A different quantile regression model is fitted for each quantile, and the first column (Quantile) in Figure 76.2 identifies the model for the parameter estimates. Age has a negative effect on survival time. You can use the parameter estimates to predict the survival time at the quantiles of interests. For example, the 75th percentile survival time for a person with no previous IV drug use at age 45 is
![\[ \exp (5.3351 +1.1451 -0.0941\times 36)=9.4 \mbox{ years} \]](images/statug_quantlife0023.png){kind=small}
Figure 76.2: Parameter Estimates
| Parameter Estimates | |||||||||
|---|---|---|---|---|---|---|---|---|---|
| Quantile | Parameter | DF | Estimate | Standard Error |
95% Confidence Limits | t Value | Pr > |t| | ||
| 0.2500 | Intercept | 1 | 3.0373 | 1.1680 | 0.7482 | 5.3265 | 2.60 | 0.0108 | |
| Drug | 0 | 1 | 0.9516 | 0.4403 | 0.0887 | 1.8146 | 2.16 | 0.0331 | |
| Drug | 1 | 0 | 0 | 0 | 0 | 0 | . | . | |
| Age | 1 | -0.0646 | 0.0261 | -0.1158 | -0.0135 | -2.48 | 0.0150 | ||
| 0.5000 | Intercept | 1 | 5.3351 | 0.6605 | 4.0406 | 6.6296 | 8.08 | <.0001 | |
| Drug | 0 | 1 | 0.8681 | 0.2786 | 0.3219 | 1.4142 | 3.12 | 0.0024 | |
| Drug | 1 | 0 | 0 | 0 | 0 | 0 | . | . | |
| Age | 1 | -0.1059 | 0.0194 | -0.1439 | -0.0679 | -5.46 | <.0001 | ||
| 0.7500 | Intercept | 1 | 5.3351 | 0.9091 | 3.5532 | 7.1170 | 5.87 | <.0001 | |
| Drug | 0 | 1 | 1.1451 | 0.2625 | 0.6307 | 1.6596 | 4.36 | <.0001 | |
| Drug | 1 | 0 | 0 | 0 | 0 | 0 | . | . | |
| Age | 1 | -0.0941 | 0.0223 | -0.1378 | -0.0505 | -4.23 | <.0001 | ||
The PLOTS=QUANTPLOT option in the PROC QUANTLIFE statement requests the quantile process plots, which are shown in Figure 76.3. The quantile process plot is a scatter plot of an estimated regression. Figure 76.3 shows that the estimated coefficients for the two covariates does not change much across quantiles.

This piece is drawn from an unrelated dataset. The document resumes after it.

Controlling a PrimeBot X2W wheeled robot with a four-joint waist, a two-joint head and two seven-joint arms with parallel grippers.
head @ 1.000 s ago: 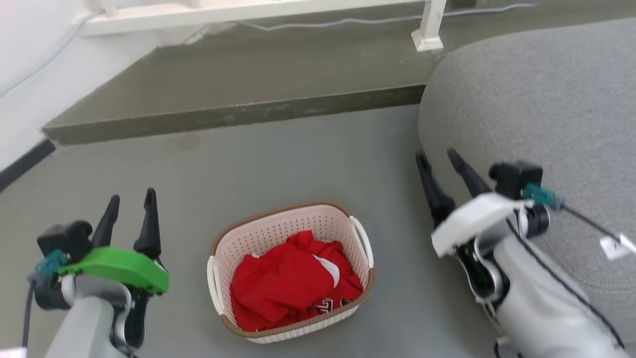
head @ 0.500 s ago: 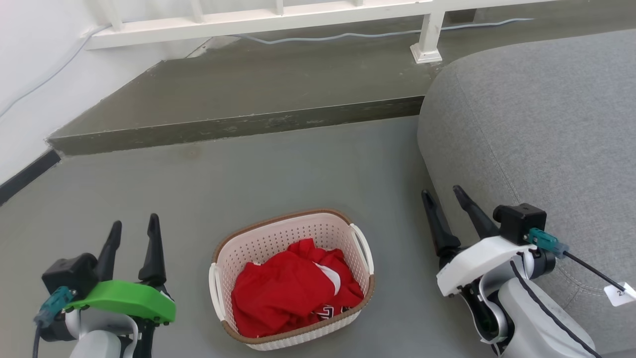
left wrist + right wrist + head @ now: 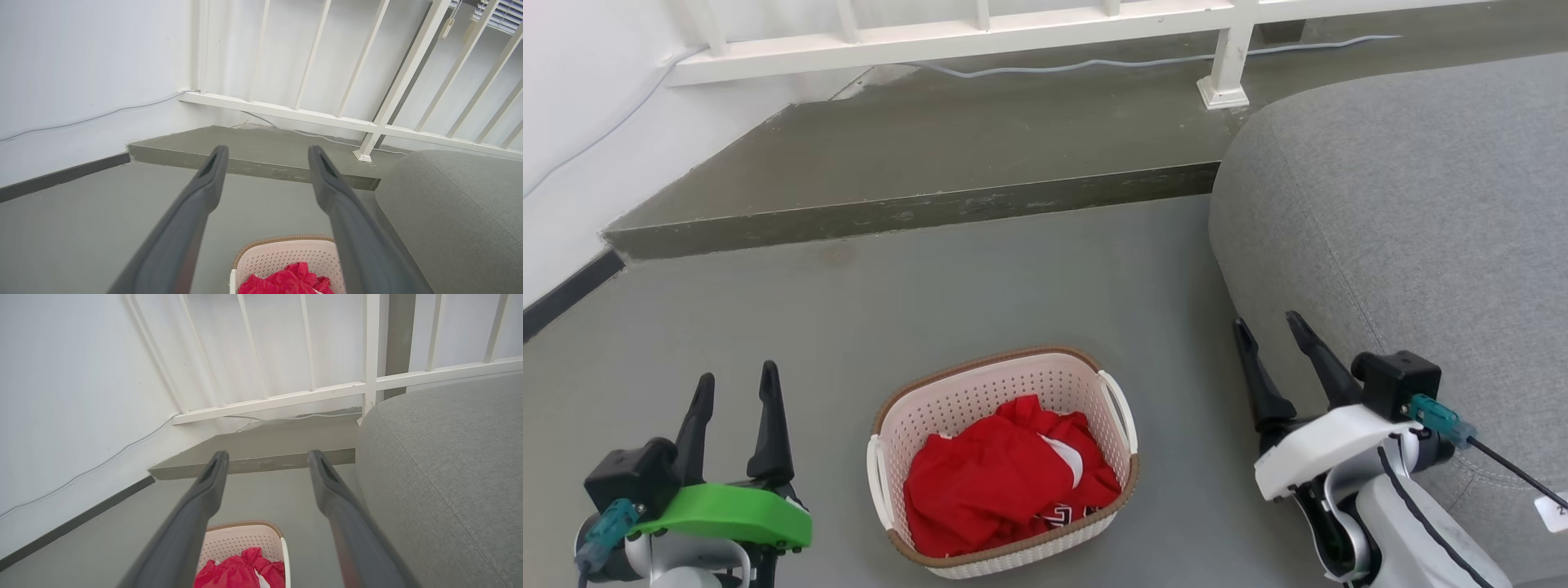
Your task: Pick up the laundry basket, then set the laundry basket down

The tests that are requested by the TEST statement are shown in Figure 76.4.
Figure 76.4: Tests of Significance
| Test Drug_Effect Results | |||
|---|---|---|---|
| Quantile | DF | Chi-Square | Pr > ChiSq |
| 0.2500 | 1 | 4.67 | 0.0307 |
| 0.5000 | 1 | 9.70 | 0.0018 |
| 0.7500 | 1 | 19.03 | <.0001 |
The tests indicate that the coefficient of Drug is significantly different from 0 at the 25th, 50th, and 75th percentiles.